Tunisia Frees Benghazi Suspect
The quest to bring the attackers of the Benghazi diplomatic mission to justice suffered a setback yesterday when a suspect held in connection with the deadly violence was released.
The Tunisian government set Ali Harzi free without conditions except to remain in the Tunis area in case he was needed again. The release came after his lawyers filed a Jan. 4 petition to the investigative judge.
Authorities cited a lack of evidence in releasing Harzi, 26, who was charged with membership in a terrorist organization. He was arrested in October and questioned by the FBI in December after Sen. Lindsey Graham (R-S.C.) threatened the Tunisian government with an aid cutoff if U.S. officials weren't allowed access to the suspect.
The Obama administration has been tight-lipped about Harzi, one of the few arrests made in the attack that killed four Americans including Ambassador Chris Stevens.
"The president’s made clear, the secretary’s made clear that we are intent on figuring out who did this and bringing the perpetrators to justice. But I’m not going to get into the details of who and how," State Department spokeswoman Victoria Nuland said in late October.

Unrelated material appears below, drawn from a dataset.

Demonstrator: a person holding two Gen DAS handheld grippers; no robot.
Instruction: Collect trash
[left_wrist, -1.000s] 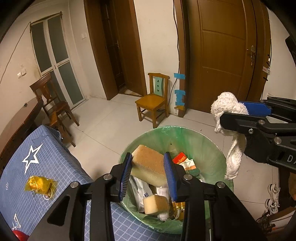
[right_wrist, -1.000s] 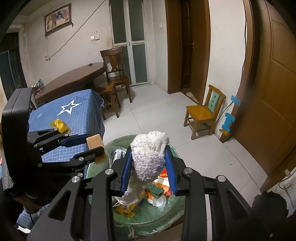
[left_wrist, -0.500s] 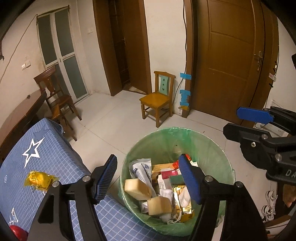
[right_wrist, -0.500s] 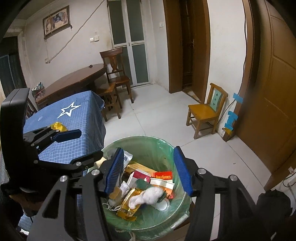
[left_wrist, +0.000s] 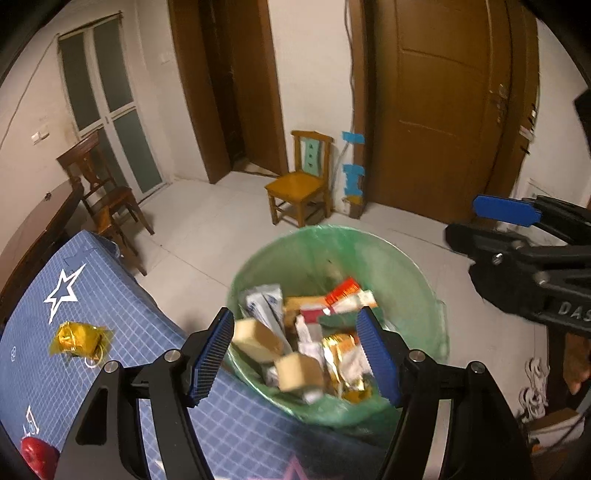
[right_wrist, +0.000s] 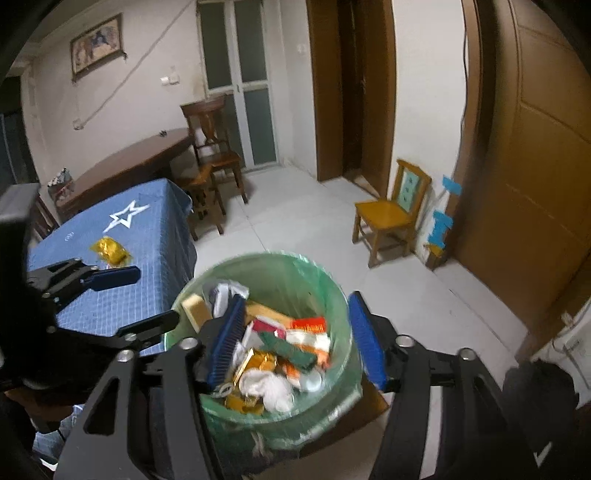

Harzi's father, Tahar, recently said in a TV interview that his son was just doing construction work in Libya, but that he'd encouraged his boys to take up "jihad in the cause of God."
Ansar al Sharia in Tunisia, the al-Qaeda-linked militant group believed to be behind the Benghazi attack, released video showing its members hugging the freed Harzi, whom they called "brother." A few weeks ago, in a disturbing stalking threat, its media arm released photos purportedly of the FBI agents who interviewed Harzi.